Founder of Gardener’s Supply and the Intervale Center was an idealistic capitalist and steward of land and people

Will Raap, community visionary and iconic entrepreneurial activist, loving husband, father and friend, died unexpectedly on December 12, 2022, at the age of 73.

He accomplished so much and set in motion so much still to be done.

How to describe Will? His intelligence, his humor, his practicality, his grace, his ease. His deep love of the natural world. His lack of emphasis on his “legacy,” his total lack of pretence. The words pile up. But mostly his deep belief in and respect for the worth of every person, a belief in the power of an individual to make a difference and for the power of the collective to change the world. Will lived this, as comfortable packing boxes and pulling weeds and sweeping up pigeon poop alongside his family and coworkers as he was speaking at conferences and petitioning politicians to get on board and make something happen.

Will redefined and modeled what it was to be a leader in our society, or should be. Yes, he was driven, highly charismatic and highly competitive, and he held high expectations. But this was rooted in collaboration, emotional openness, compassion and empathy. A generous mentor to so many, Will believed in you.

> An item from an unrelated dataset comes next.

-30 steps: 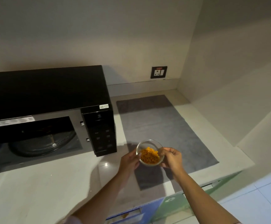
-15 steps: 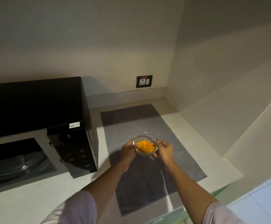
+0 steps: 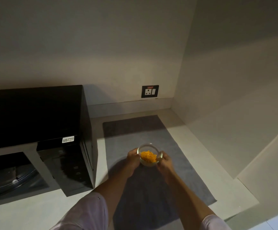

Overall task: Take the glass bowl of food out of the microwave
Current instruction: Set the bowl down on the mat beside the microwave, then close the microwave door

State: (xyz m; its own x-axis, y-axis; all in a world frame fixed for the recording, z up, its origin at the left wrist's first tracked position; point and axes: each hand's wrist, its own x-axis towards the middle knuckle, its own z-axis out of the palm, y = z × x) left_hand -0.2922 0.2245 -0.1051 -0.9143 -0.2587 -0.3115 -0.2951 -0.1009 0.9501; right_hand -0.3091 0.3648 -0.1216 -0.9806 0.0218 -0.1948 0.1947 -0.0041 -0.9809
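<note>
A small glass bowl holding orange shredded food is over the middle of a grey mat, to the right of the microwave. My left hand grips its left side and my right hand grips its right side. Whether the bowl rests on the mat or hovers just above it I cannot tell. The black microwave stands at the left with its cavity open, and the glass turntable inside carries nothing.
The microwave's control panel faces front beside the cavity. A wall socket sits above the counter's back edge. A wall closes off the counter on the right, and its front edge drops to a tiled floor.
Both hands have carried the bowl away from the counter's front edge, further back over the mat. The camera has swung right, so the microwave sits further left.
</note>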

A native Californian, Will lived much of his life as a dedicated Vermonter and always as a global citizen. He completed his education at the Haas School of Business at Berkeley, and what he subsequently experienced working in planning in the Central Valley very much shaped his life’s mission. Seeing the effect of large-scale agriculture and the patent idiocy of compromising our environment to ship a hard, tasteless tomato across the country or around the world, Will envisioned a future rooted in local business and local agriculture.

He did not find fulfillment in a “traditional” career path, so he headed to Scotland to join the Findhorn intentional community, based in spirituality, ecology and cooperative operation. This was a marked experience in Will’s life, learning to run things and seeing the power of collective action.

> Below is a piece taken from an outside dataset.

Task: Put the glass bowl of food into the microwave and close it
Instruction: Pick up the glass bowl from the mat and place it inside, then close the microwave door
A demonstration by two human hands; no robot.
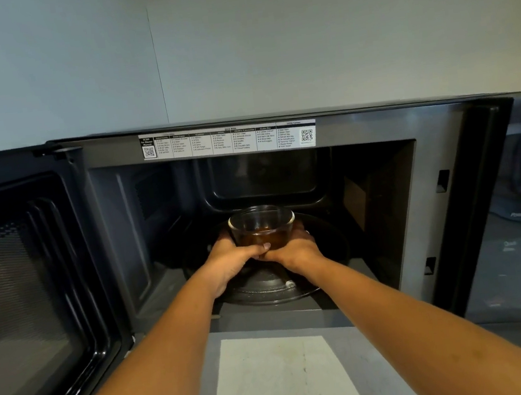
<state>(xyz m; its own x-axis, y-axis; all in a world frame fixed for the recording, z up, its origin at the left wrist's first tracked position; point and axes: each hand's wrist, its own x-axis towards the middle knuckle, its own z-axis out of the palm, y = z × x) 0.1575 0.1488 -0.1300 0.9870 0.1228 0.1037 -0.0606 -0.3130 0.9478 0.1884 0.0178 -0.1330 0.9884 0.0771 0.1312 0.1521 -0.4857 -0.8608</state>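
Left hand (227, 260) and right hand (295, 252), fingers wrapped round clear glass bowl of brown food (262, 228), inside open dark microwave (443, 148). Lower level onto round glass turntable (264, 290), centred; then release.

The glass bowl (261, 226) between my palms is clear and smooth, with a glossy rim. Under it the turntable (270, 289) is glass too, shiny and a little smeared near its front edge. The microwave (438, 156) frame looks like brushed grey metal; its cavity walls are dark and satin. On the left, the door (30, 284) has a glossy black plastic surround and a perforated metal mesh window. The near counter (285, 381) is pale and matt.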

It was there he also met his wife, Lynette, who would be his guide, his coconspirator, and his life and spiritual partner for the next 45 years.

Upon returning to the United States, Will and Lynette landed on the East Coast, where Will joined Lyman Wood at Garden Way, a business founded to promote a living-off-the-land ethos. Lyman had a vision for a different kind of business, one that made a positive difference for society, and one of management through collaboration and shared ownership. Unfortunately, an internal coup led to extensive downsizing.

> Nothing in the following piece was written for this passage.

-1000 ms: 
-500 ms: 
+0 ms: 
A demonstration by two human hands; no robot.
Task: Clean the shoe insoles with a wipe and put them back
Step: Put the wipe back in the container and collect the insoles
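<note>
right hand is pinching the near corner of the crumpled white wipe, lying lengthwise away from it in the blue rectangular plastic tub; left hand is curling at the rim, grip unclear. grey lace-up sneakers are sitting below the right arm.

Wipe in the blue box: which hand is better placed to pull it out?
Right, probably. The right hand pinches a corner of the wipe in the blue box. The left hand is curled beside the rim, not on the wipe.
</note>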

At the time, Will was working at a division called Gardens for All, which promoted home gardening and published National Gardening magazine. Forced to figure out a means to better monetize their readership, Will began selling products through the pages of the magazine. Will would subsequently spin this activity off into an independent catalog business, and in 1983 Gardener’s Supply was born.

This was a time when specialty cataloging was young, and despite some early business near-death experiences, that rising tide lifted all boats — including Gardener’s Supply.

Gardener’s Supply was not founded as a way to merely sell stuff through catalogs. It was founded out of Will’s belief that business should be the strongest force for good in our society — and that, through Gardener’s Supply, the team could improve the world through gardening. The concept of socially responsible business hardly existed; as would often be repeated, his vision was ahead of his time.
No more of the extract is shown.